Così, il fatto che l'eroe vada a spasso spensierato nella
prateria (1), che incontri un'indiana ferita (2), che la riporti al
villaggio (3), che questa poi guarisca (4), che sia in realtà
una bianca e che si ricordi qualche parola d'inglese (5), che sia la
protetta dello stregone (6), che venga da questi invitata a far da
interprete per i colloqui con il nostro eroe (7) e che, per farla
finita noi, loro due finiscano per l'innamorarsi l'una dell'altro
senza opposizione di alcuno (8), può esser visto - nella
ottupla articolazione - come un sistema coerente idoneo a realizzare
talune economie nella spesa narrativa, senza tuttavia perder nulla
sul piano della logica causale. Venendo a mancare uno solo di
quegli otto segmenti, la sceneggiatura avrebbe dovuto adottare
chissà quante e chissà quali altre soluzioni. Il
"senso", insomma, va al di là del consapevole e,
quando giova parlarne, lo si collochi nei vari ambiti di una ricca
mappa relazionale.
c) Con queste precauzioni metodologiche posso allora dire che
"stregone" e "lupo" rispondono alle medesime
esigenze ideologiche di trasformazione. Lo stregone di "Balla
coi lupi" abbandona lo stereotipo del "pazzo ululante"

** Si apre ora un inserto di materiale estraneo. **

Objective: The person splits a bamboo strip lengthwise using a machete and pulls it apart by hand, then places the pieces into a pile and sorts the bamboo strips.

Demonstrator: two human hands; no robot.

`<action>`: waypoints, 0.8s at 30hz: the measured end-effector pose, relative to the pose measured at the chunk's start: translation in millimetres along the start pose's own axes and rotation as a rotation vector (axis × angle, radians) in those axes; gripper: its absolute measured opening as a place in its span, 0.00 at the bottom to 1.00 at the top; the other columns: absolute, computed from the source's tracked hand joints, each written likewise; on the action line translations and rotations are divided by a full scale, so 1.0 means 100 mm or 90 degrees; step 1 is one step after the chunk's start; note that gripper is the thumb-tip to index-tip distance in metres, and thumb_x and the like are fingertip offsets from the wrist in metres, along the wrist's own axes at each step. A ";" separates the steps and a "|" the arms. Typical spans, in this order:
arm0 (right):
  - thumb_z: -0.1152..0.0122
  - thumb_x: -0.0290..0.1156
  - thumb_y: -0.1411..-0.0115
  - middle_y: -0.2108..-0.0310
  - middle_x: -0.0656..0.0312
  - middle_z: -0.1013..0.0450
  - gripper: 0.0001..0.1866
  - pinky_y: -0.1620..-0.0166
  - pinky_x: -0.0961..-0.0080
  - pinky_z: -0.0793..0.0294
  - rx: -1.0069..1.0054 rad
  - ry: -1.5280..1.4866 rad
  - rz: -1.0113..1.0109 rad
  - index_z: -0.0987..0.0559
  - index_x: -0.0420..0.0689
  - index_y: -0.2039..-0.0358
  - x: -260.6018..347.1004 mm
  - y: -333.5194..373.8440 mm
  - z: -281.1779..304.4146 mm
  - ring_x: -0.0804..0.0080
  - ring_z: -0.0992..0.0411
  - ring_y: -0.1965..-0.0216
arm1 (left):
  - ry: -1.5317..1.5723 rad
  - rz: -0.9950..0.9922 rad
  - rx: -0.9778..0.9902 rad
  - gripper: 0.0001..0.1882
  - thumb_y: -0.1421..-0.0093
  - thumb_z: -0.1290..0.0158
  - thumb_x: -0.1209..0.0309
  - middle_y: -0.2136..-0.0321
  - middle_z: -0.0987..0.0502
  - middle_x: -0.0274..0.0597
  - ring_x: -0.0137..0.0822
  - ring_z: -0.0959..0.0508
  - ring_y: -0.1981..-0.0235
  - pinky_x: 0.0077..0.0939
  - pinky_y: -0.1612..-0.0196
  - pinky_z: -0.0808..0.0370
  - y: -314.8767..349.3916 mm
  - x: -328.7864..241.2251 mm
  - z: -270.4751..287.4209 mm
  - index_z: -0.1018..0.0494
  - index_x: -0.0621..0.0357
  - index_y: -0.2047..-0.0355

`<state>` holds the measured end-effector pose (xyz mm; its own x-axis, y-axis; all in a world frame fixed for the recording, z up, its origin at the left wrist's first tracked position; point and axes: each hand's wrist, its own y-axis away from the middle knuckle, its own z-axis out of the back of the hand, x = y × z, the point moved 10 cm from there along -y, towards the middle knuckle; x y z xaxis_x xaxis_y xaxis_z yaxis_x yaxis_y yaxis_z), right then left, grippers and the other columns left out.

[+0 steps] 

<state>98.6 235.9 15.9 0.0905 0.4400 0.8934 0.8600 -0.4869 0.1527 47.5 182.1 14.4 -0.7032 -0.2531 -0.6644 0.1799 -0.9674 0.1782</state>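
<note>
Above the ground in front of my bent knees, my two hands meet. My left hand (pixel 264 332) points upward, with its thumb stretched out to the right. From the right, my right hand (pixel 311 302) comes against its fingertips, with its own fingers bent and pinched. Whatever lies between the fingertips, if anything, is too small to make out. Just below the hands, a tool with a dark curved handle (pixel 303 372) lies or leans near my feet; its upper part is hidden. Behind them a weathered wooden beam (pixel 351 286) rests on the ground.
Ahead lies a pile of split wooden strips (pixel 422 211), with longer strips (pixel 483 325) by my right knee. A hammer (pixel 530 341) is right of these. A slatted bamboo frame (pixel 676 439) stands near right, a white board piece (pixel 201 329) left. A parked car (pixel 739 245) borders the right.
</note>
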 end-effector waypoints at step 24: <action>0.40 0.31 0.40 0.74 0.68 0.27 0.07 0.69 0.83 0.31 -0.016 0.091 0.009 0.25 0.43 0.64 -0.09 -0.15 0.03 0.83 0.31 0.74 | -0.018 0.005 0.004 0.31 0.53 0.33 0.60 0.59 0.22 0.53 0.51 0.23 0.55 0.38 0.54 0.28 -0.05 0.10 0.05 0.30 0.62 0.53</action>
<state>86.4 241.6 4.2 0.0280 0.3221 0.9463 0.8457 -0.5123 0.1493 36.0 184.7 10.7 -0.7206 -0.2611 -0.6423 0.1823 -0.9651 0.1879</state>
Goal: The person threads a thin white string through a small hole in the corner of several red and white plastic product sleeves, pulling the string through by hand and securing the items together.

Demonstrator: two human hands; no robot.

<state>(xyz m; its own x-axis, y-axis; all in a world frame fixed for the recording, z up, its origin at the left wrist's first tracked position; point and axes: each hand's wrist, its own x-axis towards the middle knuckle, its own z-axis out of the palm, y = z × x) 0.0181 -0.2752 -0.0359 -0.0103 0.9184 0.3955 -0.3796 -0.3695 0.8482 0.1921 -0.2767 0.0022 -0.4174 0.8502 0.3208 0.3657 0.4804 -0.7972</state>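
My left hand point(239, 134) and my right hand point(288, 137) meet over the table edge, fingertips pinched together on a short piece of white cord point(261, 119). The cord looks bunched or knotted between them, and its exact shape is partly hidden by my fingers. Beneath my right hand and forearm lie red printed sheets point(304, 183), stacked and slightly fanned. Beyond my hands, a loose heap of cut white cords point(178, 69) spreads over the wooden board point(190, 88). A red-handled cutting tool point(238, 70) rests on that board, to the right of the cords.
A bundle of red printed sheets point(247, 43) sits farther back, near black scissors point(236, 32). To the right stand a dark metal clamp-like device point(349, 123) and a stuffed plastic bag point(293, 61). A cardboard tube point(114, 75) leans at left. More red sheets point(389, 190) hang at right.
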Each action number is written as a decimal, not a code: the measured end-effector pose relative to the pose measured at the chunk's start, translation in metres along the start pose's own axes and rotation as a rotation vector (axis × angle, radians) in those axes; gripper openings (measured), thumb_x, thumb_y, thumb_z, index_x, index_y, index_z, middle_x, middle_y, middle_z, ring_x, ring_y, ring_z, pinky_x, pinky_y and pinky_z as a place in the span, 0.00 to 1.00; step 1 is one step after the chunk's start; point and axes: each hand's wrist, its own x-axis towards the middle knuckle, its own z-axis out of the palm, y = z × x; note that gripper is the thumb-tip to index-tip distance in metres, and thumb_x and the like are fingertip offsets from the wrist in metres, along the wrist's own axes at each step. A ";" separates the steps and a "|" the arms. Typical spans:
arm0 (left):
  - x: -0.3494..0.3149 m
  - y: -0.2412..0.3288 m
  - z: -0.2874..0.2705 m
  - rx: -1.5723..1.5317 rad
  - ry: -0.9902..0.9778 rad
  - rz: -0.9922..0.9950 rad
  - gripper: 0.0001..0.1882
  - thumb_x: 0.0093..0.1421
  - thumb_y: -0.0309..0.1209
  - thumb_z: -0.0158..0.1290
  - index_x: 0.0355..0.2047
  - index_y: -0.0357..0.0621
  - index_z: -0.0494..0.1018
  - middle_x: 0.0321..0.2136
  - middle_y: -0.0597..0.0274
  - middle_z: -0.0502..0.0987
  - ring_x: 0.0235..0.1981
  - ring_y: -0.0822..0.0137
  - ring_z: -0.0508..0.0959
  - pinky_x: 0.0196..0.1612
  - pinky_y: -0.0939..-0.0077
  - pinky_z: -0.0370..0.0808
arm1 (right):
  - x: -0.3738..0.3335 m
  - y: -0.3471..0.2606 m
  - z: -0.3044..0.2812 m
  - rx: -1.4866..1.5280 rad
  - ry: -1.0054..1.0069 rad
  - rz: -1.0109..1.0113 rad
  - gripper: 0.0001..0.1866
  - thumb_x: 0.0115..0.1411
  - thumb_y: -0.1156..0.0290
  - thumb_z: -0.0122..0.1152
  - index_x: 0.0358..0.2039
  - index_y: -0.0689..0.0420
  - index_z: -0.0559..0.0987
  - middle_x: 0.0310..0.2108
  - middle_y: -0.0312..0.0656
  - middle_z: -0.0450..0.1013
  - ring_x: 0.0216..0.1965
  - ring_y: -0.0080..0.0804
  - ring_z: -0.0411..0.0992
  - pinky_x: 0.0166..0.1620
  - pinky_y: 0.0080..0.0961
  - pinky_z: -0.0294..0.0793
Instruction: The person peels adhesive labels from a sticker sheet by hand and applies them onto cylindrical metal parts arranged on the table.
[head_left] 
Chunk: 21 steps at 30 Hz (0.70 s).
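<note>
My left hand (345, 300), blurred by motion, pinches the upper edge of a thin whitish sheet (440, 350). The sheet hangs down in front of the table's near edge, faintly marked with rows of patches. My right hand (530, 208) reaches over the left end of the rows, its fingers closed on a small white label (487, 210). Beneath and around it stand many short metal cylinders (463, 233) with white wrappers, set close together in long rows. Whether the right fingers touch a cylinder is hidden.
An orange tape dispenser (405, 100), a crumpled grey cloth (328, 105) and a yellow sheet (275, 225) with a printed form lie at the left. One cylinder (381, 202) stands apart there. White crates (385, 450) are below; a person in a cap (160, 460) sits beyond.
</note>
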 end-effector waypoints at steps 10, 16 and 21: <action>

foriero di una cultura arcaica, tribale e oscurantista per assumere
un aspetto da intellettuale che sembra appena uscito dal M.I.T. o
dalla Berkeley University - l'intellettuale cui addirittura si fa
esprimere il bello ed il piacere del confronto culturale con
argomenti che farebbero inorridire un Feyerabend ("chi lo sa
che l'uomo bianco non abbia medicine migliori delle nostre",
alla faccia del relativismo). Il lupo, da belva famelica che
rincorre le slitte disperse per farsi gl'incauti passeggeri al
carpaccio, diventa il fraterno animale ecologicamente armonico - una
specie di lupo di Gubbio riverniciato di laicità -, mansueto
fra mansueti, dedito fra dediti. Destini omologhi, dunque, per
figure narrative che rappresentano parimenti l'alternativa scartata
a suo tempo nonché la fittizia occasione di un fittizio
riscatto.
d) Ranci dice che la distribuzione degli stigmi è tale
che, se il nostro eroe avesse subito incontrato i Pawnee e non i
Sioux, il film sarebbe arrivato alla sua conclusione. L'ipotesi è
senza dubbio corretta. Tanto mi sembra corretta che ritengo stia
proprio qui la prova del mediocre tasso di coraggio analitico del
film. Per guadagnare in spessore ideologico ed innovatività
narrativa, al protagonista avrebbero dovuto toccare proprio i
Pawnee e le loro attenzioni nefande, di prim'acchito, come sente
odore di ultima frontiera: liberatici così dall'imbarazzante
punto di vista egemone, il narratore avrebbe potuto lasciare il
ruolo di protagonista ai Pawnee medesimi e provare a spiegarcene
le loro ragioni dal loro stesso punto di vista. Un esercizio di
democrazia che si guarderebbero bene dal fare.